Aiming at the shortcomings of English speaking learners in financial English learning, this paper proposes an intelligent learning model of financial English speaking based on BPTT algorithm and LSTM network model. Combining BPTT algorithm in LSTM network to solve the problem of traditional error elimination and improve speech recognition rate. This paper designs a comparative experiment to analyze the efficiency of spoken English recognition, and the results show that the research algorithm has a certain effect.
Related work
Hujiang network school teaching platform. The teaching platform is a comprehensive online teaching platform, including English, Japanese, Korean, French, all kinds of small languages, foreign language application language, accounting and other professional English and other professional channels [5]. Multiple sub-categories are included in each channel. The teaching platform is characterized by rich teaching resources, distinct levels, and more registered users. However, the English teaching materials in this platform are all charged, and the price is higher, which is more burdensome for ordinary students. At the same time, because it is aimed at the English teaching services provided by the public, the different characteristics of students are not taken into account in the setting of teaching content.
Tencent classroom. Tencent classroom is a comprehensive network teaching level developed by Tencent Company [6, 14]. The platform system provides users with rich learning resources. Taking English teaching as an example, according to the learning direction, it can be divided into English speaking, English test, English study, business English and so on. Moreover, according to the content of learning, it can be divided into primary entry, English grammar, phonetic vocabulary, oral advanced, travel English, etc. [7, 15]. Most of these resources are free, which is one of the important advantages of Tencent’s classroom. However, the various types of English teaching services provided by the platform are relatively difficult, and most of them are directed at teaching in a certain field, which is not enough for college students.
The intelligent English learning system developed by Siang Education, a subsidiary of Beijing Lingshengxin Voice Technology Co., Ltd., mainly starts with oral English and focuses on cultivating students’ ability to speak English. The English intelligent operating system developed by it has been used in many regions [8, 16]. The platform implements a teaching model that combines teachers, parents and students. It implements the correction and evaluation of the work through the network, establishes a communication platform between the teacher and the parents, and provides the students with an interactive listening and reading operation completion module. This platform effectively improves the training level of English listening and speaking ability of lower grade students, but the shortcoming is that the content is not rich enough, and it is not suitable for the study of English knowledge by upper grade students [9].

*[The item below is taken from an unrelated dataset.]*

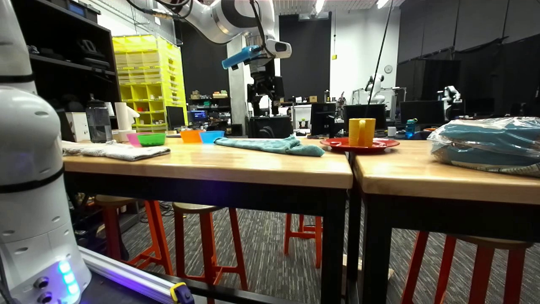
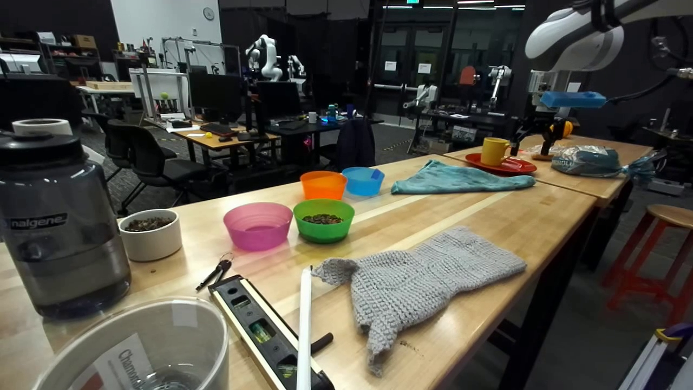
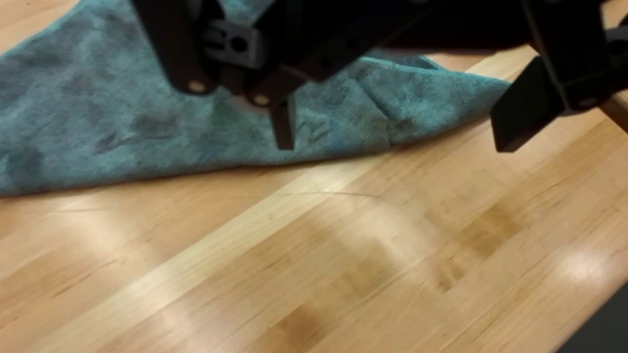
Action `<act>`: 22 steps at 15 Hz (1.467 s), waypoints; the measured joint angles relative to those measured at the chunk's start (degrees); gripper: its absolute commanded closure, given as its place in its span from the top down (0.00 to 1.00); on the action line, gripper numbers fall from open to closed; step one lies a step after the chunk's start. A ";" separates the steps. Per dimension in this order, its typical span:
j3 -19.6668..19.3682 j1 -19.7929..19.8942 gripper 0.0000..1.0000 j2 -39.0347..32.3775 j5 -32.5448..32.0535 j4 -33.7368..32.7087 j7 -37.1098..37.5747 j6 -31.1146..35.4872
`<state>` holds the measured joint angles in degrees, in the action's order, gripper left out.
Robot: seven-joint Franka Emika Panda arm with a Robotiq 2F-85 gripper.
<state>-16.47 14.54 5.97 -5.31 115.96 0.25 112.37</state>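
Wrist view: the gripper point(image 3: 395, 147) stands spread, its fingers point(image 3: 520, 110) well apart with nothing between them, above a teal cloth point(image 3: 147, 122) that lies on the wooden table point(image 3: 245, 274), a crease and an overlapping layer showing toward its narrow end. Judging from this, no grasp is made; the teal cloth is laid down partly folded, and taking hold of it is a step not done. In an exterior view, the fingers hang clear above the wooden table, apart from the teal cloth, whose end is bunched up near a red plate point(image 1: 386, 143) bearing a yellow mug point(image 1: 362, 131); a plastic-wrapped bundle point(image 1: 485, 141) sits on the adjoining table point(image 1: 405, 162). In an exterior view, the teal cloth spreads just beside the red plate, while the fingers show near the yellow mug, depth unclear. Well apart from the gripper stand a pink bowl point(image 2: 258, 233), a green bowl point(image 2: 324, 234) with dark bits inside, an orange bowl point(image 2: 324, 188) and a blue bowl point(image 2: 363, 187), and nearer the camera a gray knitted cloth point(image 2: 433, 271) lies rumpled and unheld.
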 measured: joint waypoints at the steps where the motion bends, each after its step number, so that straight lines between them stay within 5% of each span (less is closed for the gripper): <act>1: -0.36 0.35 1.00 -1.69 0.02 -1.30 -0.03 -0.05; 10: -3.03 4.75 1.00 -12.09 1.99 -9.92 -1.12 -0.91; 22: -2.94 4.83 1.00 -12.83 2.05 -10.26 -1.06 -0.88</act>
<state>-19.42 19.37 -6.86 -3.26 105.70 -0.82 111.49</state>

Adaptive testing is the main functional module in the English learning system, and it is also an important part of English knowledge mastery. Adaptive testing originated from the intrinsic intelligence test and appeared in the initial stages of the last century. For the testees of different age levels, the adaptive test prepares different test questions separately, and adjusts the selected questions for the next test according to the score of the testee [10]. This is one of the most primitive adaptive test methods, basically controlled by humans, and its branches are fixed, its test entry is variable, and the exit at the end is also variable [11].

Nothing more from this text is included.